Of course now that I'm using Linux, the advantages of being here are more numerous and I'm *really* enjoying it and the community, but when it comes down to it, I didn't come running over with open arms at the first sign of Linux, I came over because my relationship with Windows gradually became more and more abusive (GUI shenanigans, privacy intrusions, forced updates, lack of choice, pig-headed "We know better than you do" attitude etc.) and so I finally stood up and said "Enough!". :-)
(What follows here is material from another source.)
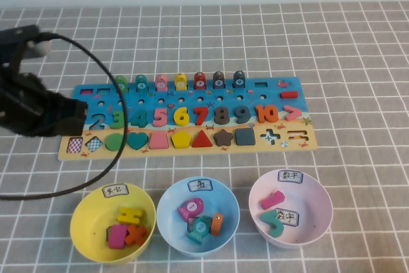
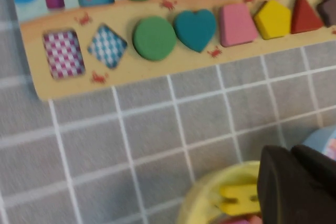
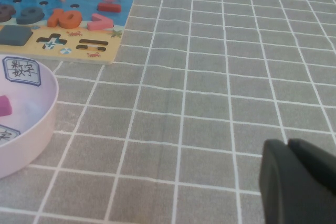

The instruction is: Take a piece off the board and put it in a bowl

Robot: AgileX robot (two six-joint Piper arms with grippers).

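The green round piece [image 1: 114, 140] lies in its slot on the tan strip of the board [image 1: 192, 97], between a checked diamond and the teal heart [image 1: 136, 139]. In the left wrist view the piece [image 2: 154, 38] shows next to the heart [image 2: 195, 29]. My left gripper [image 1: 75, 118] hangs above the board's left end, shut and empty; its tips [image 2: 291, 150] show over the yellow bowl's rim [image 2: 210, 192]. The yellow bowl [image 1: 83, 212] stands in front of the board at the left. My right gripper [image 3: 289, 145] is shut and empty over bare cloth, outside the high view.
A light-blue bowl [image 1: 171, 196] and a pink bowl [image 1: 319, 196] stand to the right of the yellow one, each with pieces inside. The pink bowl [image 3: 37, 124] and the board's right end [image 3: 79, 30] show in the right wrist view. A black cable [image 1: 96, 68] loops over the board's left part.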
serafim 03-01-2017 01:58 PM

I started using Linux at the Royal Institute in Stockholm in 1994 as I couldn't afford to buy a good enough OS for a couple of computers. Mac OS multitasking sucked and MS Windows was not stable enough so we started testing Linux early spring 94 and in spite of having to implement our own drivers for many things we were hooked. In the summer 1995 I started using Red Hat on my home computer and since then I have tested most of the "big" distributions. Right now I am back to Red Hat in that I use Fedora 25 on my work station. My servers are running Debian and at my old job at KTH (Swedish acronym for The Royal Institute of Technology) the servers I used are still in use and running Ubuntu Server Edition.

I have promoted Linux and freely helped students to start using Linux since 1997 until late 2012. I retired dec 1 2012.

Nowadays my main reason to use Linux is that it is the OS I know.

Other reasons: Security, resource efficiency, no bloatware and I am a lousy MS Windows user so I stick to Linux.